In today’s complex business world, organizations operate in a competitive environment to gain strategic market success, with the increasing need to have the firmwide agility to succeed in the marketplace. Building organizational agility requires a new way of working, new tools, methods to react and respond to the growing challenges. Agile Methodologies is one of the most robust and most talked about methodology in recent times. So, according to Andrew Conrad in his What Exactly is Agile? says, “Agile project management is an interactive development methodology that values human communication and feedback, adapting to changes and producing working results.”
Agile started to improve the software development life cycle(SDLC) but gradually evolved into other functional areas like product development, manufacturing, and HR as well. How Agile in HR works? Josh Bersin, in his Agile in HR, Has Arrived: And Its Growing Fast says, “Agile, once considered an arcane methodology used by software engineers, the concepts of Agile are sweeping across the business. And they are radically changing HR”. Agile is changing how firms recruit, retain, develop their workforce. Prof.Peter Cappelli and Anna Tavis in their HBR article HR Goes Agile summarizes this well by saying “HR is going “agile lite,” applying the general principles without adopting all the tools and protocols from the tech world.” Incremental adaption is a healthy way to embrace new tools. For the members attending this year’s 2019 SHRM Annual Conference and Exposition in Las Vegas will have an opportunity to learn more about Agile through the “Making Agile Work: HR’s Role in Empowering Success” session by Tracy Brower, Principal Steelcase and Laurent Bernard – Vice President, Global Talent Management, Steelcase. I had the opportunity to interact with both the speakers
About the speakers:
Dr. Tracy Brower: Dr. Brower is a sociologist and Principal with the Applied Research team of Steelcase. She is the author of Bring Work to Life by Bringing Life to Work: A Guide for Leaders and Organizations. She has over 25 years of experience working with global clients, as well as healthcare and education clients. She specializes in human and social systems, organizational culture/effectiveness, and the changing nature of work. Dr. Brower is an executive advisor to Coda Societies, to the MSU Mathematics Master’s Program, and a board member for the FM Research & Benchmarking Institute. Tracy’s work has been featured in TEDx, The Wall Street Journal, Training Magazine, Fortune.com, Forbes.com, Inc. Magazine, Fast Company, and more.

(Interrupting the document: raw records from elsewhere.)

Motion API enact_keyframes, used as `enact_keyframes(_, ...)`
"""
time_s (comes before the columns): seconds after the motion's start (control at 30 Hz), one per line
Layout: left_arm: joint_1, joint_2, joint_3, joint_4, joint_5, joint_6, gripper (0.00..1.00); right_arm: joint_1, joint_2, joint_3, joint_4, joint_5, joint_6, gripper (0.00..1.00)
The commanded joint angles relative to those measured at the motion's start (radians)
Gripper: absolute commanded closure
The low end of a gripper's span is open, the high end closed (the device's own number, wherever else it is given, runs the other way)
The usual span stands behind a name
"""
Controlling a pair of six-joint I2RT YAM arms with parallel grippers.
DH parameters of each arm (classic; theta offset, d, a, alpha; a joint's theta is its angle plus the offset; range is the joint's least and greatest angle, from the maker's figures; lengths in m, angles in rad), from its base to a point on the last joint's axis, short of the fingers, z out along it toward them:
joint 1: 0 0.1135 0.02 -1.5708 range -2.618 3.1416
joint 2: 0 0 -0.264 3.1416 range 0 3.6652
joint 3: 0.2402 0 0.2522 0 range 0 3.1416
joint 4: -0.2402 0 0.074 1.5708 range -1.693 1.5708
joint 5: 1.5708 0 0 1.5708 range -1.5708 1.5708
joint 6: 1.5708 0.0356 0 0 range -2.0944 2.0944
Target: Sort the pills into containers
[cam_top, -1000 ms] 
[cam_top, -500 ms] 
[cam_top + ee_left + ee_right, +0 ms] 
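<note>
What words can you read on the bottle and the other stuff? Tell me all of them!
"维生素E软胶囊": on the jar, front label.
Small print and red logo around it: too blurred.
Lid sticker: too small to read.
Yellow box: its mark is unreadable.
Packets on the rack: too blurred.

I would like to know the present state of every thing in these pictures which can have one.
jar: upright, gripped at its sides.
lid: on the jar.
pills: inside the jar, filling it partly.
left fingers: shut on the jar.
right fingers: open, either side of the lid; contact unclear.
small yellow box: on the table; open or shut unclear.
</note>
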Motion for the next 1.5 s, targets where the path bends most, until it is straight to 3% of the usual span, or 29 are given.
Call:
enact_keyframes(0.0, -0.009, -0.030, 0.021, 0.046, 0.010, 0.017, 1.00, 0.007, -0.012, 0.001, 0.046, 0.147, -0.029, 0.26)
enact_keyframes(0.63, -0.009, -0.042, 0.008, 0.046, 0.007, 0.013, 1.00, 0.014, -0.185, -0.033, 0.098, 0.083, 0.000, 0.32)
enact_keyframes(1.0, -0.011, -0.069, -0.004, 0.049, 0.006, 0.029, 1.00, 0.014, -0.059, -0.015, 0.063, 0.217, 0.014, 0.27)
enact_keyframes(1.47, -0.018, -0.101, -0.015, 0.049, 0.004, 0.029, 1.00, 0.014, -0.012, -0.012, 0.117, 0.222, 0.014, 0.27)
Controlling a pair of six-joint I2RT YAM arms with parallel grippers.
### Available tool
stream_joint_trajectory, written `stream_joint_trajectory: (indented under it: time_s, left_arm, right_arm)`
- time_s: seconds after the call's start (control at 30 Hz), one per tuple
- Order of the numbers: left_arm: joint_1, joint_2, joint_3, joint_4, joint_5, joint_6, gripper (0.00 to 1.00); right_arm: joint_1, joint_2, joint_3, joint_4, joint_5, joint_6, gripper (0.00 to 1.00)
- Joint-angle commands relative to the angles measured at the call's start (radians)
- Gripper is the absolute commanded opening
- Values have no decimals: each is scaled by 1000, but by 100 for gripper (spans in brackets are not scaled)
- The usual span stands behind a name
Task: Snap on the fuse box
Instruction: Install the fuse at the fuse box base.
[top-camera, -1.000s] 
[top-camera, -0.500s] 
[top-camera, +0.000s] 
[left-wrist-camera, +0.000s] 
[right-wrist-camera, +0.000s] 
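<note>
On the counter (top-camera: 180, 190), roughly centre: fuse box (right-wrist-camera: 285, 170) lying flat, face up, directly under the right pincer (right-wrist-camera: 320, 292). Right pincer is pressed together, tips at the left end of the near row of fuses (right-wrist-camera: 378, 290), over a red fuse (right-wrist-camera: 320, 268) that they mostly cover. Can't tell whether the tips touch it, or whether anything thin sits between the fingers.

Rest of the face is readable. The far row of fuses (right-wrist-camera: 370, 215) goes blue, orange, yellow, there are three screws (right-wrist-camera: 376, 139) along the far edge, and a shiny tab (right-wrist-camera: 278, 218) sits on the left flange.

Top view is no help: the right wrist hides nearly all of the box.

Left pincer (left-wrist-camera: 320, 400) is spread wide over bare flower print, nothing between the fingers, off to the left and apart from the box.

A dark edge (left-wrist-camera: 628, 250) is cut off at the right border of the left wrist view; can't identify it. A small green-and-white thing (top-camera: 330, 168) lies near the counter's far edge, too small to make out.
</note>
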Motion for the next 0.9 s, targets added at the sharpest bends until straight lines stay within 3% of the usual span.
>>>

Laurent Bernard: Laurent has been the company’s Human Resources leader since 2002, and expanded his role in 2009 when the Learning group began reporting to him.
His role now reflects the close connection of learning, development, recruitment, rewards, and other disciplines that contribute to Steelcase having the best talent possible to help us achieve our strategic business goals. He has been one of the primary architects of the company’s cultural transformation.
Laurent joined Steelcase in 1998. He has degrees in Human Resources and Law from the University of Paris and an MBA at ESCP Business School in Paris.
Here is my interaction with the speakers:
Tell us about your “Making Agile Work: HR’s Role in Empowering Success” session at #SHRM19, and what will be the key takeaways for the attendees.
With all the hype around agile, there are multiple ways of defining it. We will clarify what agile means and suggest ways that HR professionals can support agile manifesto-based working and the efforts of their internal customers who are moving to agile.
Our knowledge of agile has been built over time with our experience in practice, our work with customers, our research with experts and also through our own transformation of culture, process, tools, and space. Throughout it all, HR has been deeply involved and embedded. We’ll share lessons learned as well as a model for creating a holistic work experience in support of agile working. In addition, we’ll focus on key elements of leadership, teams, and measurements for success with agile.
Overall, we’ll provide for the empowerment of the HR function to lead and support agile work, workers and workplace in new ways.
Agile is widespread in IT space, not so popular in the HR world, in addition to championing agile, do you see specific areas in HR, where agile can be applied?
Yes, definitely. The principles of agile are applicable to HR. For example, putting people over process speaks to both the advocates that HR can be in the organization and the way that HR can model the values that put people first. Managing talent, developing leaders and fostering team skills are worthy approaches for both HR departments themselves and for the support they will provide the organization. Focusing on the customer is another way that HR can apply agile—bringing internal customers into processes to design programs or policies for example, or ensuring that internal customers can provide feedback regularly for the support and leadership that HR provides.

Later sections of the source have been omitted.